18. Obsession With Appearance.

And not just his/her own (perfect) appearance, but everyone else's (imperfect) appearance, too. The narcissist will always find flaws in everything and in everyone, and will never miss an opportunity to point them out to you (and everyone else). The narcissist firmly believes he/she is better looking than everyone else, and will let you know this at every opportunity. The narcissist will fish for compliments on strange things, especially when comparing him/herself to everyone else within the narcissist's sphere.


19. Fear of Isolation.

The narcissist is unable to be alone with his/herself. Isolation is unbearable and even terrifying to the narcissist, because he/she needs to feed off the constant attention and validation of others. For the narcissist, isolation equals starvation.


20. Manipulative.

The narcissist is self-serving and will use guilt-trips, tell lies, spread gossip, fish for compliments and validation, pretend to like people, manufacture convincing (but fake) emotions, and generally use anyone and everyone within the narcissist's sphere to achieve his/her own agenda (which is often, at its core, a very confusing, convoluted, and illogical agenda). The narcissist will trick you into believing he/she cares for you, only to malign you later on when it suits him/her.
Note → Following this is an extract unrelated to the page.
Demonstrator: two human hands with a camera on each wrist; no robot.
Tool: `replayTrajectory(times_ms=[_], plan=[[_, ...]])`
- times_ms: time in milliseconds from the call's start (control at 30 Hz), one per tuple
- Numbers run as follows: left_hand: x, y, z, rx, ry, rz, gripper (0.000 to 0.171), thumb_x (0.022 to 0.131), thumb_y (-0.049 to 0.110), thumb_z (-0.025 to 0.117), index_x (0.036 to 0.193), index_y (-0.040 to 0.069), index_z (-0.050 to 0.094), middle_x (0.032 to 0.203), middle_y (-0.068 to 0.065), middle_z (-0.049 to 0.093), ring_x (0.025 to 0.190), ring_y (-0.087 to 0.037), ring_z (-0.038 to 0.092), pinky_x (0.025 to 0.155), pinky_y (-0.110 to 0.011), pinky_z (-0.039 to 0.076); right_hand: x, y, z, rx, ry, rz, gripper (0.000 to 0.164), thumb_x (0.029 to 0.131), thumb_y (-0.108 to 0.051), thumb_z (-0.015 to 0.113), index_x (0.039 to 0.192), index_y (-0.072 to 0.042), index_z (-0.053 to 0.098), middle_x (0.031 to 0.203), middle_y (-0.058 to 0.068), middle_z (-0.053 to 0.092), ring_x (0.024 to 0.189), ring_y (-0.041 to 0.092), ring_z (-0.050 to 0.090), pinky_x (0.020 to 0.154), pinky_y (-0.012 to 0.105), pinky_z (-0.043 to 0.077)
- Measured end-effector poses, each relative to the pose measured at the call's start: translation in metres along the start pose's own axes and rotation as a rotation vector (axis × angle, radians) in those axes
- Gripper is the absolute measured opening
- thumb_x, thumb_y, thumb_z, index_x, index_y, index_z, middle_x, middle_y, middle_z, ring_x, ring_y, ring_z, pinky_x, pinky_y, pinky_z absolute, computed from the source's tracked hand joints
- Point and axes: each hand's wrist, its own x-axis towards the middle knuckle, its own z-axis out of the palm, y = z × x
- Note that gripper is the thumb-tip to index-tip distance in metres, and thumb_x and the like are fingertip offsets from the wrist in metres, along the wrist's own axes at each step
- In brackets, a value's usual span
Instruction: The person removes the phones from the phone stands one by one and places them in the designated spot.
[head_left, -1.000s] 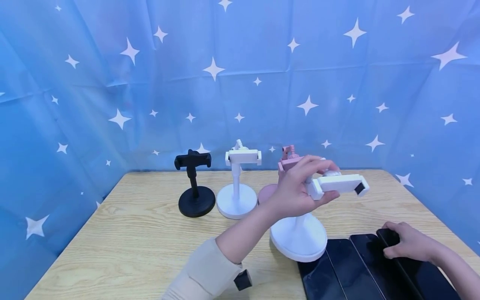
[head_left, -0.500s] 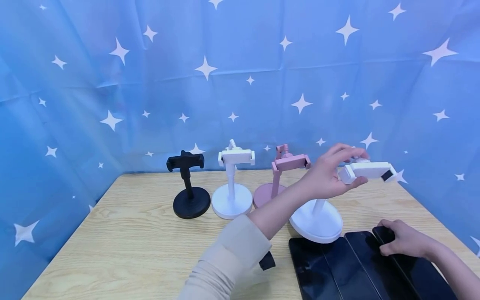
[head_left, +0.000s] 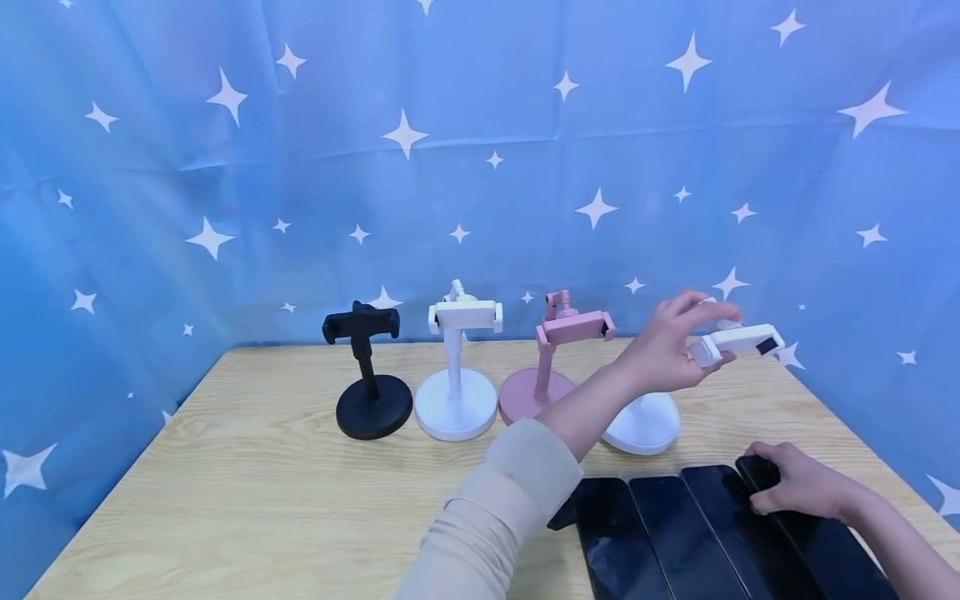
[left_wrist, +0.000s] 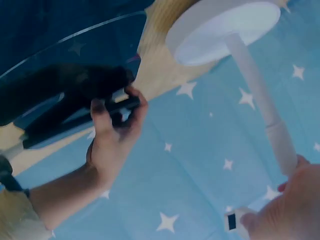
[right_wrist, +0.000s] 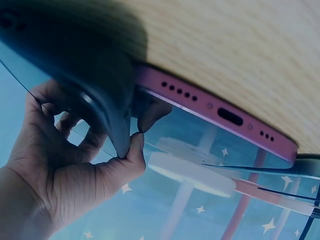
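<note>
My left hand grips a white phone stand near its top, by the clamp. Its round base appears tilted in the left wrist view, where the stem runs down into that hand. Over at the right, my right hand pinches the far end of a black smartphone, the rightmost of a row. In the right wrist view, thumb and fingers hold the dark phone by its edge, tilted. Beside it lies a phone with a pink edge.
Three stands line the back of the table: black, white and pink. Several dark-screened phones lie side by side at the front right. A blue star-printed curtain hangs behind.
My left hand has carried the white stand rightward and farther back, uncovering the pink stand and more of the phones. My right hand keeps its grip at nearly the same spot.
</note>
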Motion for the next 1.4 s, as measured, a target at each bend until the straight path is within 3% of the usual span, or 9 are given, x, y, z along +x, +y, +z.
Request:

They are like vipers, ready to attack whenever... 


21. Is Never Wrong.

The narcissist is always right.  About everything. You cannot reason with a narcissist or get him/her to see any side of any story but his/her own side. The narcissist will never consider any opinion or proven fact that differs from his/her belief, but will instead argue incessantly to defend his/her belief, opinion, or story. If the narcissist in unable to 'convert' you to his/her own warped truth, he/she manipulate you with guilt for daring to see things differently than the narcissist.


22. Combative / Argumentative.

The narcissist is like a snake, always looking for an opportunity to start an argument, and will fight incessantly (and pointlessly) about the same exact things, round and round for years and years. The narcissist will always be the one to start arguments, and often for no particular reason. The narcissist needs to win every argument, and will never stop raging... until you back down first and allow him/her to have the last word.  Beware though: The narcissist's last words, once he/she has reached a state of boiling rage, will always be cutting, insulting, abusive barbs meant to injure or even destroy you, if possible.
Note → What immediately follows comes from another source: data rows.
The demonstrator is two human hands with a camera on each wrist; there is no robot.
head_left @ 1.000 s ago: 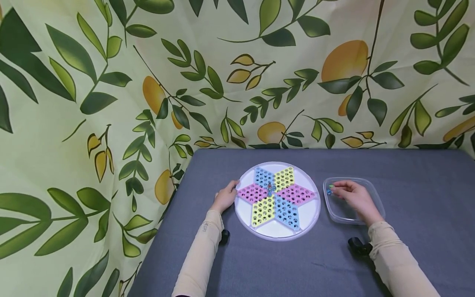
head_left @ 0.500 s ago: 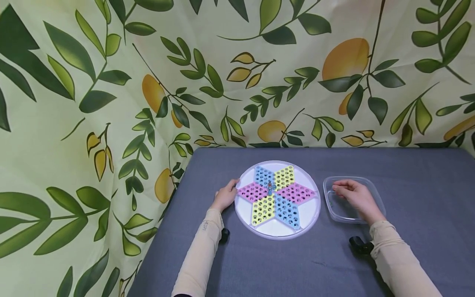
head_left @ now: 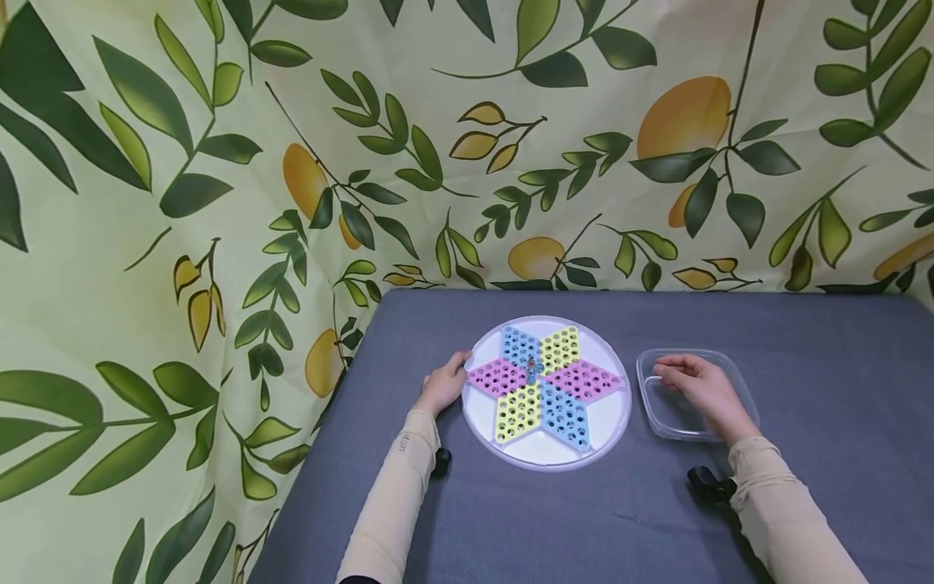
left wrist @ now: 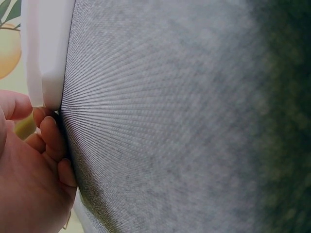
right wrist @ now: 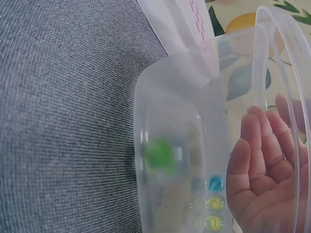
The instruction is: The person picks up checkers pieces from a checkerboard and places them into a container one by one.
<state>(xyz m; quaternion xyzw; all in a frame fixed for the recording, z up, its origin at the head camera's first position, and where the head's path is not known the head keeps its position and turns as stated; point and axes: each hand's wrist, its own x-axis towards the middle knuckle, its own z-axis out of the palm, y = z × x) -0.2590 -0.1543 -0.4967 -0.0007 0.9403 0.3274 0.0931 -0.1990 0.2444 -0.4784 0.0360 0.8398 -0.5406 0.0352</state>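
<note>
A second ago the right hand had green and blue marbles at its fingertips over the left edge of the tub; now nothing shows between them. From the right wrist I make out a green marble, smeared as if moving, plus a blue marble and two yellow marbles down in the tub. So I take it that this load has been let go into the tub and the hand is free: its fingers are loosely bent, with only a narrow gap to the thumb, and hold nothing that I can see. The left hand stays put, thumb and fingers pinching the left edge of the board. The board lies toward the far edge of the table, the tub apart from it, off its right edge. A small cluster of marbles sits near the board's centre, as it did a second ago, too small for me to count.

Other things escape me. From above, the right hand covers part of the tub; the wrist view cuts the tub off, so more marbles could lie out of sight. Whether the green one is rolling or bouncing, I can't tell.
</note>
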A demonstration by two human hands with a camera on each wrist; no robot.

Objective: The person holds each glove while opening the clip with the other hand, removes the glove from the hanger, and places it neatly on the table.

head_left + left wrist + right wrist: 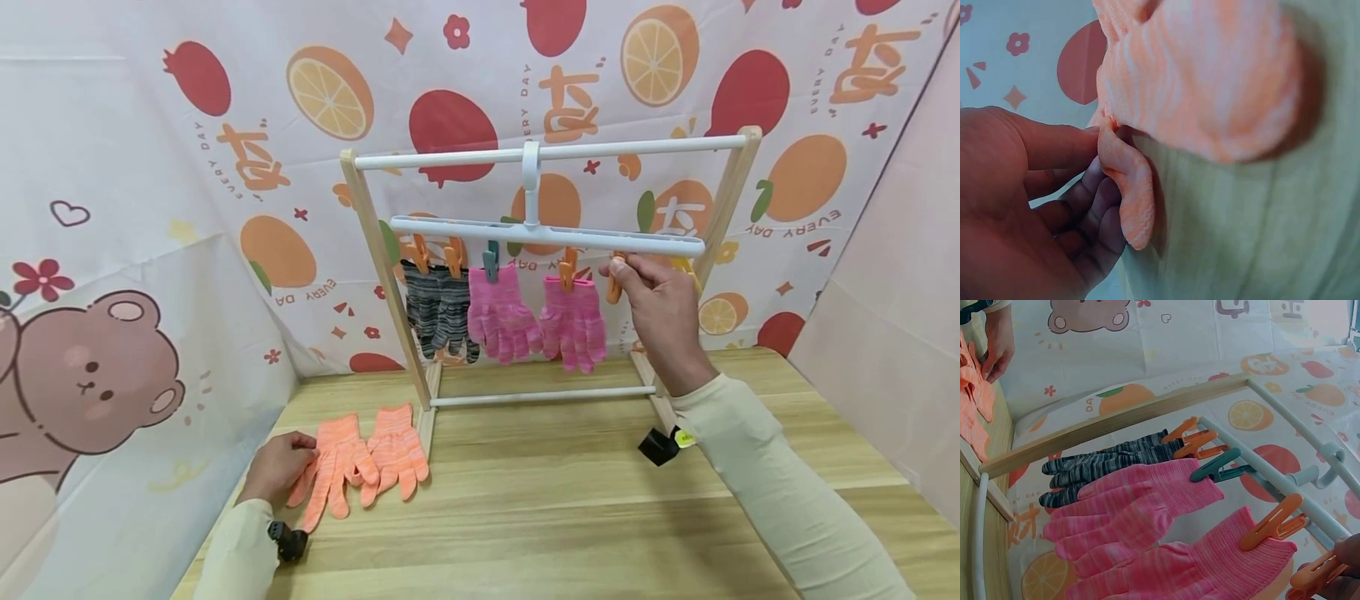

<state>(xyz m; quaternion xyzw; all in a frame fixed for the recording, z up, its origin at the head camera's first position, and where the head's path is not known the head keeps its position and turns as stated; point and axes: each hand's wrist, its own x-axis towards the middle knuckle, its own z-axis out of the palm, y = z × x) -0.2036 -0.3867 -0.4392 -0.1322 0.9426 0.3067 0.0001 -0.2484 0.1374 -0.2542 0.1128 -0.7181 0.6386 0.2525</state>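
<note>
My left hand [274,467] pinches the edge of an orange knit glove [341,454] on the table; in the left wrist view one glove finger [1130,181] hangs beside my fingertips. A second orange glove [397,446] lies next to it. At the right end of the white hanger [480,228], my right hand [667,317] pinches an orange clothespin [614,287]. Orange and teal clothespins hold up grey-black striped gloves [438,308] and two pink gloves, one on the left [498,312] and one on the right [573,321].
A wooden rack with a white top bar [450,157] carries the hanger by its hook [531,167]. Its lower white bar [547,396] runs just above the wooden table [510,517]. Behind stands a fruit-print backdrop [247,83], with a bear-print sheet [97,383] at the left.
</note>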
Coming to the end of this list I sadly have to admit that this is so. Not one of these suggested traits did they miss out on. Every single one is true. The very WORST of all is that this list is what they tell others I am, cause like the list says, they always project all bad they do and are unto another. That is the targeted individual. If you are targeted you will most likely find yourself utterly alone. Every person in your life who could help you will at most admit that you are targeted, but will not help you. Instead they will sit around to watch you get hurt more. It's cause alot of people love misery and pain, and they want to be fooled. They admire the charmers and the rich people. When on occasion they themselves find they have been targeted they will whine and complain, but as soon as someone else is taking the shit they will cheer on.  
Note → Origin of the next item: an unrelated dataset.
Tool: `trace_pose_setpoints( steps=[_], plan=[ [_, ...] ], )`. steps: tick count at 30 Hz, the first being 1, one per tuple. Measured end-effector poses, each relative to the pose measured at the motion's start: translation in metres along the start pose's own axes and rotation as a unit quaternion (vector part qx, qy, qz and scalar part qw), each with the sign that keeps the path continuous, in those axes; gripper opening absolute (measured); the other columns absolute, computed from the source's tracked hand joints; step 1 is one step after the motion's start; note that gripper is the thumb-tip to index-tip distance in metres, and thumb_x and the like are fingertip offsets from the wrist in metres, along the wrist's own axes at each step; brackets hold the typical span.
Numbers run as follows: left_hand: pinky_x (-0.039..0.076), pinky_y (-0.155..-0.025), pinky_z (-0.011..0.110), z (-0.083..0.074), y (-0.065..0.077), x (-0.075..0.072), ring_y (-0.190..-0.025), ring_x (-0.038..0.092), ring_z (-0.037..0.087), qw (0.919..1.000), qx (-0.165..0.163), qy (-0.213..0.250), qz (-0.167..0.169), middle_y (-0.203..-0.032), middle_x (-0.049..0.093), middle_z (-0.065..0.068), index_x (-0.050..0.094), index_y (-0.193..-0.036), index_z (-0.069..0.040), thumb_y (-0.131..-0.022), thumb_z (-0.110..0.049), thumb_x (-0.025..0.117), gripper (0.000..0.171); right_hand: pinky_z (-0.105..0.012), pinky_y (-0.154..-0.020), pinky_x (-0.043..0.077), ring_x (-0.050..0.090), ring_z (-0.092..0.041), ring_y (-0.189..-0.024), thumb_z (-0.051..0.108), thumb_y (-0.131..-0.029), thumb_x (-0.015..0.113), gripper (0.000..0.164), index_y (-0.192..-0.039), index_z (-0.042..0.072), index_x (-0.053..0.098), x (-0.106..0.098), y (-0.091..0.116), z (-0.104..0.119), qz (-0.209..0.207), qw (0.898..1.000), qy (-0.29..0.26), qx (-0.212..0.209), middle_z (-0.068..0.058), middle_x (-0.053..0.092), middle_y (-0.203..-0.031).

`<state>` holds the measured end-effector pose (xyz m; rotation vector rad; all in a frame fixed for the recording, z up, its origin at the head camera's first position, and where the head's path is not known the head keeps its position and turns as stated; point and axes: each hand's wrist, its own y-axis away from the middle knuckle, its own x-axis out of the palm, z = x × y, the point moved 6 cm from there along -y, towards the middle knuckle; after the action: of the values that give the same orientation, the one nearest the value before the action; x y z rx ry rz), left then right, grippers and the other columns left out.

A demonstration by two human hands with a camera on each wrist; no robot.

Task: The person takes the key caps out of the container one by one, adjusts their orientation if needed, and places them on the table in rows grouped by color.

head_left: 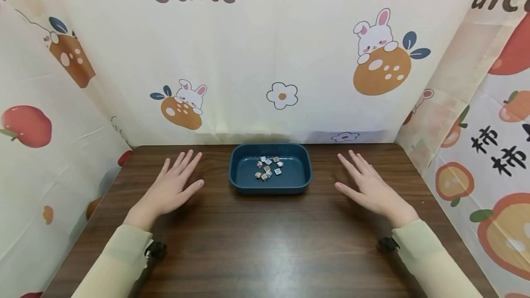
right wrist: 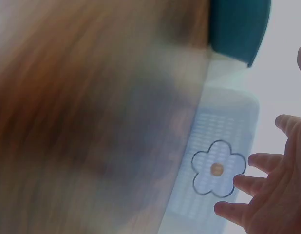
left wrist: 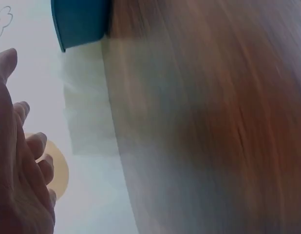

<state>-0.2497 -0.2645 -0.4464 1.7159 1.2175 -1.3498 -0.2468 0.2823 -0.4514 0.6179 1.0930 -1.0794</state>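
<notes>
A dark teal rectangular tray [head_left: 248, 185] stands at the far middle of the table. Several small white and tan cubes [head_left: 267, 168] with printed faces lie loosely inside it. My left hand [head_left: 171, 187] hovers palm down left of the tray, fingers stretched out and thumb apart, holding nothing. On the other side, my right hand [head_left: 370, 190] is spread in the same way, also with nothing in it. The left wrist view shows the hand [left wrist: 19, 161] beside a corner of the tray [left wrist: 82, 24]. Likewise, the right wrist view has the hand [right wrist: 274, 185] below the tray's end [right wrist: 238, 29].
The brown wooden table [head_left: 265, 243] ends at a pale printed curtain [head_left: 256, 49] just behind the tray. More printed cloth hangs at the left [head_left: 62, 174] and right sides. Black bands [head_left: 156, 249] sit at both wrists by the pale sleeves.
</notes>
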Motion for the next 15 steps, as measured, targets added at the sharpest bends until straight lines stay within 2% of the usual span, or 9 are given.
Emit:
trace_pose_setpoints(
  steps=[4, 8, 11, 15],
  plan=[
    [0.005, -0.130, 0.071, -0.005, -0.006, 0.004, -0.167, 0.010, 0.044, 0.9995, 0.004, 0.028, -0.014, -0.183, 0.012, 0.014, 0.010, -0.178, -0.026, -0.111, -0.061, 0.050, 0.085, -0.077, -0.124, 0.020, 0.011, -0.050, -0.166, 0.058, -0.109, 0.061, 0.087, -0.177, 0.030, 0.015, 0.004, -0.010, 0.007, -0.002, 1.000, -0.025, 0.006, -0.016, 0.007, -0.183],
    [0.013, -0.130, 0.070, -0.009, -0.012, 0.007, -0.167, 0.014, 0.045, 0.9970, 0.006, 0.066, -0.041, -0.181, 0.019, 0.018, 0.018, -0.177, -0.022, -0.111, -0.058, 0.054, 0.084, -0.078, -0.123, 0.023, 0.012, -0.048, -0.166, 0.058, -0.109, 0.059, 0.087, -0.177, 0.034, 0.011, 0.009, -0.018, 0.015, -0.004, 0.999, -0.046, 0.006, -0.013, 0.007, -0.183],
    [0.020, -0.129, 0.069, -0.015, -0.017, 0.007, -0.165, 0.021, 0.046, 0.9931, 0.003, 0.101, -0.058, -0.179, 0.026, 0.018, 0.024, -0.176, -0.017, -0.110, -0.055, 0.058, 0.083, -0.078, -0.122, 0.025, 0.014, -0.048, -0.165, 0.056, -0.110, 0.060, 0.086, -0.177, 0.034, 0.011, 0.012, -0.024, 0.021, -0.013, 0.998, -0.058, -0.001, -0.014, 0.010, -0.183],
    [0.027, -0.128, 0.066, -0.027, -0.025, 0.009, -0.163, 0.029, 0.041, 0.9856, -0.001, 0.153, -0.071, -0.179, 0.029, 0.013, 0.026, -0.175, -0.014, -0.110, -0.052, 0.060, 0.083, -0.076, -0.123, 0.025, 0.016, -0.046, -0.165, 0.054, -0.110, 0.061, 0.086, -0.178, 0.028, 0.014, 0.015, -0.029, 0.030, -0.019, 0.997, -0.077, -0.004, -0.014, 0.013, -0.183]
  ],
)
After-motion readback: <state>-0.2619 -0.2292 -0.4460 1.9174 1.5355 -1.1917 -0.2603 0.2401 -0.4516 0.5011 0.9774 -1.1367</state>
And that is the reason we have the world we have. When good people do nothing, bad people can persist in their evil doings. Actually, many like to fool themselves into believing it's good to help the evildoers. You can read things like it's right to use violence on some groups, in the media. That it's okay to hurt people with certain opinions, to not listen to them, to hate them. While it's wrong for them to hate those hurting them. It's never ever okay to use violence and hurt people cause somebody else tells you to. If someone is attacking you, you have the right to defend yourself. That right is taken away now and your only right is to die.